DETAILED DESCRIPTION OF THE INVENTION

[0001]

BACKGROUND OF THE INVENTION 1. Field of the Invention The present invention relates to an image processing apparatus such as a copying machine, a multifunction peripheral, a printer, and a facsimile, which includes a halftone dot area separating method for detecting a halftone dot area in an image.

[0002]

2. Description of the Related Art In a printed document or the like, when gradation is required, such as in a photograph, a method of expressing gradation in a pseudo manner by changing the size of a halftone dot is used. Newspaper photos are examples of this. The halftone dots have the number of lines with different intervals between the dots, and the higher the number of lines, the smoother the gradation. However, if the performance of the output device or the recording paper is low, a high number of lines may not be used, and a halftone dot having a different number of lines is used for each printed document.

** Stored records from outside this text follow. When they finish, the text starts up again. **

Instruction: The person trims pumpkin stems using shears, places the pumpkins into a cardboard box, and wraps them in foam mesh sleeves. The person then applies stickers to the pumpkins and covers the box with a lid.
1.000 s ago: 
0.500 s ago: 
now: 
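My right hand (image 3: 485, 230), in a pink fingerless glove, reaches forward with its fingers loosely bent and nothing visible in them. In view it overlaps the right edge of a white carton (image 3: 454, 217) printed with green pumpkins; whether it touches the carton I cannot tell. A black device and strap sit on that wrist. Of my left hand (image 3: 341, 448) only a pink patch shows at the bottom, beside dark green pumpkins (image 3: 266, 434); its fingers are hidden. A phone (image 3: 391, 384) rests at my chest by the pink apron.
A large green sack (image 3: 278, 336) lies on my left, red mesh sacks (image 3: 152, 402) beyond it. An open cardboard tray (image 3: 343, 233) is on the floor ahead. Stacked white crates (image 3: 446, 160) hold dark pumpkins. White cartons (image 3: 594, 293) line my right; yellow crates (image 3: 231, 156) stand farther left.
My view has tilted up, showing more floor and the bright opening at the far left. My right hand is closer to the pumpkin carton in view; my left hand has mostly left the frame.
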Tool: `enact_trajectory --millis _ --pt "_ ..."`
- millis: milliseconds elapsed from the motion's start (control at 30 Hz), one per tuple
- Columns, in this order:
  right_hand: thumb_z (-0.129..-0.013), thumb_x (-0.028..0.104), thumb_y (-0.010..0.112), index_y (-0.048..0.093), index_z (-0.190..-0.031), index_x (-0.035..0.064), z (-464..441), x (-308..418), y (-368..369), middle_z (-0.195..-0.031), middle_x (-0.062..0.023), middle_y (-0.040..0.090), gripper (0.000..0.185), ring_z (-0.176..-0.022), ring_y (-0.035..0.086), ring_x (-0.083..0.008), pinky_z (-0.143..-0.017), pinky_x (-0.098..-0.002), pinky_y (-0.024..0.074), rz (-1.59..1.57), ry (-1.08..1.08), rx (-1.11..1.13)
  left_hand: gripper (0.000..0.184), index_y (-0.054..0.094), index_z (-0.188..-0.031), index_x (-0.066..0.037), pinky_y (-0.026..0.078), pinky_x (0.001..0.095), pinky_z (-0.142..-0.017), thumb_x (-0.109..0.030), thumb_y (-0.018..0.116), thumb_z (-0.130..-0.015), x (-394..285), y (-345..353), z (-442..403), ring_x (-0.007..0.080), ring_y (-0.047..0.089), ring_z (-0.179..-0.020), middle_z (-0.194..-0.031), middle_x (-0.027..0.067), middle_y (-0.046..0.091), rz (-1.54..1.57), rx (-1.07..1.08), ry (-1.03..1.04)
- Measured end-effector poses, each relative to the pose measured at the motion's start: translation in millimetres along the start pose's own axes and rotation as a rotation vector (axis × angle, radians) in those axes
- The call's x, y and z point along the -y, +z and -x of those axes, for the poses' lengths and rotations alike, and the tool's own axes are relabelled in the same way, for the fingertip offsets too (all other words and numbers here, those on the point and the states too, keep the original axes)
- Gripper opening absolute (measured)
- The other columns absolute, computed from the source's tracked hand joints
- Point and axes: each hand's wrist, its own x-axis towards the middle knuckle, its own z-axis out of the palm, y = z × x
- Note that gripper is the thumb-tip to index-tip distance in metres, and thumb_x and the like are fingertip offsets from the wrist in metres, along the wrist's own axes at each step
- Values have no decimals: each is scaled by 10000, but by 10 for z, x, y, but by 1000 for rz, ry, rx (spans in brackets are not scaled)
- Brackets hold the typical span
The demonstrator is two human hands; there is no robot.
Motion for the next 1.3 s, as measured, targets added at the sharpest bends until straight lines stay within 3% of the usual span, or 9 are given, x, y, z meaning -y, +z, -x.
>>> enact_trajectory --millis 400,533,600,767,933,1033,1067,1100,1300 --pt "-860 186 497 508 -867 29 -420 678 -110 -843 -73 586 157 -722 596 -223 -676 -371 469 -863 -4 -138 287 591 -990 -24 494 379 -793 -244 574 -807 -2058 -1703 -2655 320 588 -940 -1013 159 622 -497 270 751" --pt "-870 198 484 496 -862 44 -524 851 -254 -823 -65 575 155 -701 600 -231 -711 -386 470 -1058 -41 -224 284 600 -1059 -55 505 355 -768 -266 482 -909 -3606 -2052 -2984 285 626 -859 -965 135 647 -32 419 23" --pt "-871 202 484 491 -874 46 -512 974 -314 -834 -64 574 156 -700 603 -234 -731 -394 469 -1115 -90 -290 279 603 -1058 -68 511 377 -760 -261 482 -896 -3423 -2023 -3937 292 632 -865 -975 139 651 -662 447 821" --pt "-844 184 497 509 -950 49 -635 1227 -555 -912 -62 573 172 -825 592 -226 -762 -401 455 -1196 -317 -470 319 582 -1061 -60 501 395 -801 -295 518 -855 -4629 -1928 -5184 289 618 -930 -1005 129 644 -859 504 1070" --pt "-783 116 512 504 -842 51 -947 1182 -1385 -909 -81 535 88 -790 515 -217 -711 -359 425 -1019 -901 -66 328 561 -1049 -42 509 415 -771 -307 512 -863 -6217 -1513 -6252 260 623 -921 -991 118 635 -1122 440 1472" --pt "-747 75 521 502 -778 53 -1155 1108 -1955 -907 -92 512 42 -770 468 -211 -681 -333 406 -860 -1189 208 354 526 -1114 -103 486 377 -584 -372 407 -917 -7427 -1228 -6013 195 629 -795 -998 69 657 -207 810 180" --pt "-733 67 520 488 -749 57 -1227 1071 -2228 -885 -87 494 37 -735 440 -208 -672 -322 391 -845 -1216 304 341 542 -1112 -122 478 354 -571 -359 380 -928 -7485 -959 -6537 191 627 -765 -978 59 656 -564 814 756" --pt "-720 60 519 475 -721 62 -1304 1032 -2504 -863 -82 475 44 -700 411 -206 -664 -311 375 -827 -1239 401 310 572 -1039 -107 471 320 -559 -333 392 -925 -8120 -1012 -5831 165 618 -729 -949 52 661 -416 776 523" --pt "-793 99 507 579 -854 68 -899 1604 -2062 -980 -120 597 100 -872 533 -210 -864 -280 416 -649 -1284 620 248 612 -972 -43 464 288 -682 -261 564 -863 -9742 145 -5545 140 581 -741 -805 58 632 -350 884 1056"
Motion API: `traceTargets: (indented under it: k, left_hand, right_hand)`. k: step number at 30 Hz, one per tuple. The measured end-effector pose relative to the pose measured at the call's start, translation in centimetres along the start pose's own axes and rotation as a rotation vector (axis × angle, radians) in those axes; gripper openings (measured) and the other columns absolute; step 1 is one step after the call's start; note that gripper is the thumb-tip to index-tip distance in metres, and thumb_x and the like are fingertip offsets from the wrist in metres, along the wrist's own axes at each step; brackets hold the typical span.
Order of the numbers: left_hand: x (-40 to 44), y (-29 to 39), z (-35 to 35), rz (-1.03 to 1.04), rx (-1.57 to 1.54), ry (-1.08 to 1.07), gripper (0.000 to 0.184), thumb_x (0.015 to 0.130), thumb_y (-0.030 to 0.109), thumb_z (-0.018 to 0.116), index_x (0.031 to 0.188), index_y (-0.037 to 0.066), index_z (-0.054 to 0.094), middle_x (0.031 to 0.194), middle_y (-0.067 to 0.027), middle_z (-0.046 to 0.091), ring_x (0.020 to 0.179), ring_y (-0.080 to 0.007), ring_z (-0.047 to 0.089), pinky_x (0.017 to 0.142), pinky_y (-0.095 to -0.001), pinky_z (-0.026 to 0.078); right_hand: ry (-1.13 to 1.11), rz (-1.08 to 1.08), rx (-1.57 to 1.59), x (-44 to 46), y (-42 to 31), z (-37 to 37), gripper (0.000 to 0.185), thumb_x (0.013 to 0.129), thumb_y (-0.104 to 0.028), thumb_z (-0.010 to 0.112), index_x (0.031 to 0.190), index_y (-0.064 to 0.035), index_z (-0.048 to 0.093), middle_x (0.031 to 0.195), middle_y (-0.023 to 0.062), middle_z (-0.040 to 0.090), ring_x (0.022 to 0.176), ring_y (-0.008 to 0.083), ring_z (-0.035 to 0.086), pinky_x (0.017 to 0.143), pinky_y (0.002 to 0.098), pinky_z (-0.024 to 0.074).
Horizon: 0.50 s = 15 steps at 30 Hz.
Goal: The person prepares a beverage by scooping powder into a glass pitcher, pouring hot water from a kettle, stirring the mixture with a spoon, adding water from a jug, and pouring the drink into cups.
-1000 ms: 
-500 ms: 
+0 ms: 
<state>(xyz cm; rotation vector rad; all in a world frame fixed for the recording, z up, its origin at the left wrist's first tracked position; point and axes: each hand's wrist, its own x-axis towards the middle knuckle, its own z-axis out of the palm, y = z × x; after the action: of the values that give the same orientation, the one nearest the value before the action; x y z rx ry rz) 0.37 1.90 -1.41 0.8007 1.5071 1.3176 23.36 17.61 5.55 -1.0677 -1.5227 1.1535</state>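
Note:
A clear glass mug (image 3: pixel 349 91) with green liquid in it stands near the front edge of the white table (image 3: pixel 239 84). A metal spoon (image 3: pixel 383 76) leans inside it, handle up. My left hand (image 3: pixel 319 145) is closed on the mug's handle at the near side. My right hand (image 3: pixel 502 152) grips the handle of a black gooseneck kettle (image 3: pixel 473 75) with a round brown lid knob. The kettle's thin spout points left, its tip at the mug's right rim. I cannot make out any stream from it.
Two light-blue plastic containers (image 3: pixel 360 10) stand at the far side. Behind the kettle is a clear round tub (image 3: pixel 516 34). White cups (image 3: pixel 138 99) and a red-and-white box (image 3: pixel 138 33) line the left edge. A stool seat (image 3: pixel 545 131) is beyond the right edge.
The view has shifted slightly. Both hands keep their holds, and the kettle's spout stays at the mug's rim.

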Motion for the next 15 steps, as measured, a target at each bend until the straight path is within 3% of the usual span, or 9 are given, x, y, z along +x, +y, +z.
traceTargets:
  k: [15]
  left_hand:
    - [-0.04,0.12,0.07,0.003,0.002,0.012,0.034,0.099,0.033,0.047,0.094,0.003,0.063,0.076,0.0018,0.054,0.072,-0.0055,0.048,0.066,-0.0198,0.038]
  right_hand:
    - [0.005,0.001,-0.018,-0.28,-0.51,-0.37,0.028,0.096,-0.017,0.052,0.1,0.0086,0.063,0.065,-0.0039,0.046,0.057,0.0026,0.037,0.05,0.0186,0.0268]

A halftone dot separation method for detecting a halftone portion of a printed document includes, for example, a peak peak of a halftone dot using an N × N matrix as disclosed in Japanese Patent Application Laid-Open No. 2-123478. And the valley peak are detected, and from the relationship between the number of peaks included in the block of N pixels × N pixels whose size is set in advance and the number of peaks of the block of interest, whether or not the block of interest is a halftone dot region There was something to decide.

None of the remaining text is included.